Assistant Editor and ace environmental reporter Kera Abraham added, “I just got promoted, and I had no idea that I was supposed to do my old job, my old boss’s job, and the editor’s job. Lame.’’
Calendar coordinator and gallery, music and theater scenester Walter Ryce seemed to be going through a period of quiet mourning, saying he would be fact-checking the listings for the following week’s calendar section anyhow, even though there is no longer any section to put out.
The last man standing?
Deputy Editor Mark C. Anderson. After consulting with Weekly astrologer Rob Breszny (who did not see the announcement coming), Anderson has decided to follow his heart: In true Steinbeckian spirit, he’ll camp out in his camper (with his dog) in the former Weekly parking lot and work on a first-person story about the new technology and its impact on our personal relationships and dining habits. We might just publish it in a series of tweets (if it’s short enough).
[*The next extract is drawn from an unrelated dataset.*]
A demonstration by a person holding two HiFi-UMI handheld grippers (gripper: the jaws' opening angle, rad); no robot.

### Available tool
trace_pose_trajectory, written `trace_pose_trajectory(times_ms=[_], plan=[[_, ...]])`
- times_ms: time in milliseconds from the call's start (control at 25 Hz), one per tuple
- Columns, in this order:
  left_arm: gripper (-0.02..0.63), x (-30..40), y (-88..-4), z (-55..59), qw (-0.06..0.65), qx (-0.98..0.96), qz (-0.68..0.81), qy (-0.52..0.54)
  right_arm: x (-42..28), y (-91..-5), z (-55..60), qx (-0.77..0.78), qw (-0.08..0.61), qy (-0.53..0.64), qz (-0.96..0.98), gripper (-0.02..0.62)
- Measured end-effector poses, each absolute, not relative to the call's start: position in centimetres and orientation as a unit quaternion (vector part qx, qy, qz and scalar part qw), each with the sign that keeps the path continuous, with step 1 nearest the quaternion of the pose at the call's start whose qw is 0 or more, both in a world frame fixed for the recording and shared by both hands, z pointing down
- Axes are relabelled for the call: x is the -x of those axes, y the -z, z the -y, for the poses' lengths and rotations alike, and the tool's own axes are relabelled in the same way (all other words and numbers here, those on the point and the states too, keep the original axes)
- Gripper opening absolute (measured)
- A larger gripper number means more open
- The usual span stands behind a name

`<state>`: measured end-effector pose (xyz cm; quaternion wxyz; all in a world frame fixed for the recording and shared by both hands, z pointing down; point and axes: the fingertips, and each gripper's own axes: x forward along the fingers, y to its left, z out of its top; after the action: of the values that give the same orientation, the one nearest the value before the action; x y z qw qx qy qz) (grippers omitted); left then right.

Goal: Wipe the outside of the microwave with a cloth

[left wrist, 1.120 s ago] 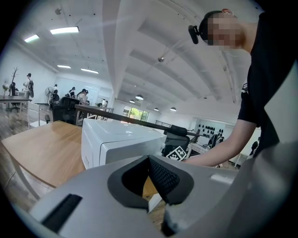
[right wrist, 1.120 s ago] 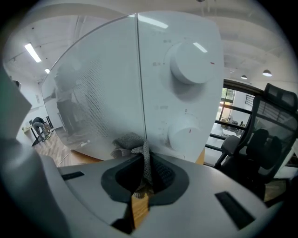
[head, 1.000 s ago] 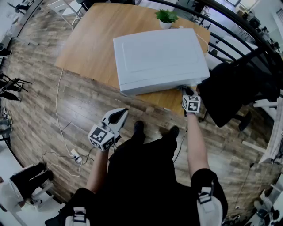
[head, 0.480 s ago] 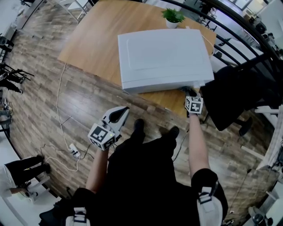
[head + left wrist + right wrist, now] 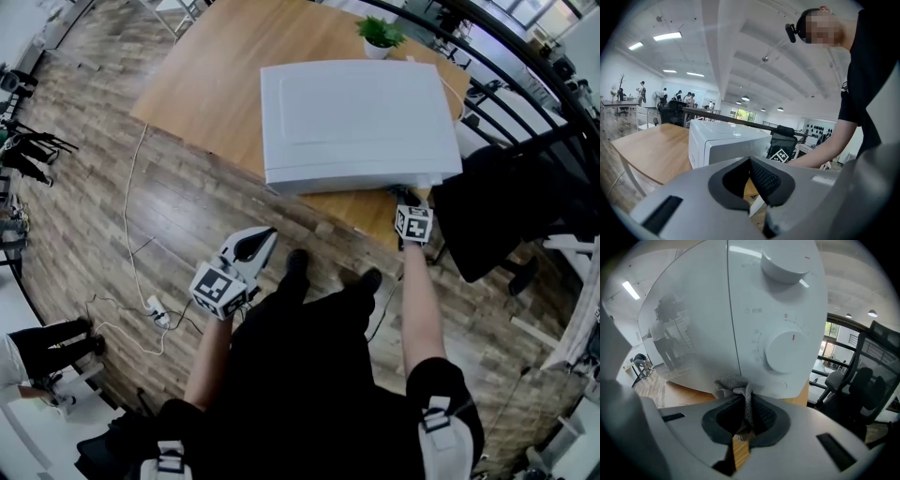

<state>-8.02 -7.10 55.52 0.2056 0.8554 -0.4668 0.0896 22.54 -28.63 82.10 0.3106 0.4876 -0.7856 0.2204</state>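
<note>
White microwave [image 5: 356,117] sits at the table's [image 5: 211,89] near right corner, front close to the edge, with bare tabletop left of it and a black chair [image 5: 497,197] crowding its right. Right gripper [image 5: 743,416] grips a grey cloth [image 5: 733,384] against the front panel's bottom edge, visible only in its own view. Left gripper [image 5: 255,246], jaws together and empty, hangs over open floor.

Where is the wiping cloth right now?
The cloth is pinched in the right gripper, at the bottom front edge of the microwave, just under its lower knob.
</note>
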Motion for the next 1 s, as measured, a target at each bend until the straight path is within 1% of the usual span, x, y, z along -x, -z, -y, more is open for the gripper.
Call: trace_pose_trajectory(times_ms=[120, 240, 440, 560, 720, 1000], plan=[[0.002, 8.3, -55.6, 6.9, 0.216, -0.851, 0.470, -0.094, -21.4, -81.8, 28.5, -0.481, 0.305, -0.222, 0.791, 0.018], [0.002, 8.5, -55.0, 6.7, 0.203, -0.856, 0.468, -0.086, -20.0, -80.6, 28.7, -0.478, 0.288, -0.211, 0.802, 0.018], [0.002, 9.1, -55.0, 6.1, 0.203, -0.855, 0.469, -0.083, -19.6, -82.6, 27.1, -0.474, 0.317, -0.234, 0.788, 0.018], [0.002, 9.7, -55.3, 5.9, 0.213, -0.850, 0.473, -0.088, -18.2, -82.3, 26.7, -0.466, 0.316, -0.240, 0.791, 0.018], [0.002, 10.2, -55.3, 5.7, 0.196, -0.857, 0.471, -0.079, -15.6, -80.8, 27.1, -0.458, 0.292, -0.217, 0.811, 0.018], [0.002, 11.3, -55.3, 5.1, 0.205, -0.851, 0.478, -0.072, -12.0, -82.2, 24.9, -0.426, 0.317, -0.229, 0.816, 0.018]])
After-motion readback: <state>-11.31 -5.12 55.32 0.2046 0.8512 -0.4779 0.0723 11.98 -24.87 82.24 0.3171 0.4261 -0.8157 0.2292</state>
OUR NEW SLOGAN: “LESS CONTENT; (ALMOST) NO COST. WHAT YOU WANT.”
See you online (http://www.montereycountyweekly.com) and on your mobile (http://www.montereycountyweekly.com/m) phone at an even more enhanced version of our website.
Hard as it was for us, we’ve tossed out our old mission – “To inspire independent thinking and conscious action, etc.” – and are working on adopting our new slogan: “Less content; (almost) no cost. What you want.”
“From now on, we’re going to be doing tweets about the scene, not-long narrative news stories, and posting other very short stories on our website, and leaning on our plethora of soon-to-be-recruited high school interns to generate the content,” Zeve said. “Frankly, we’re relieved.’’
Hail and farewell, readers of Monterey County/Coast Weekly. We hope your feelings aren’t hurt, but our spouses, pets and house plants cry out for attention.
See you in the future – perhaps sooner than you think.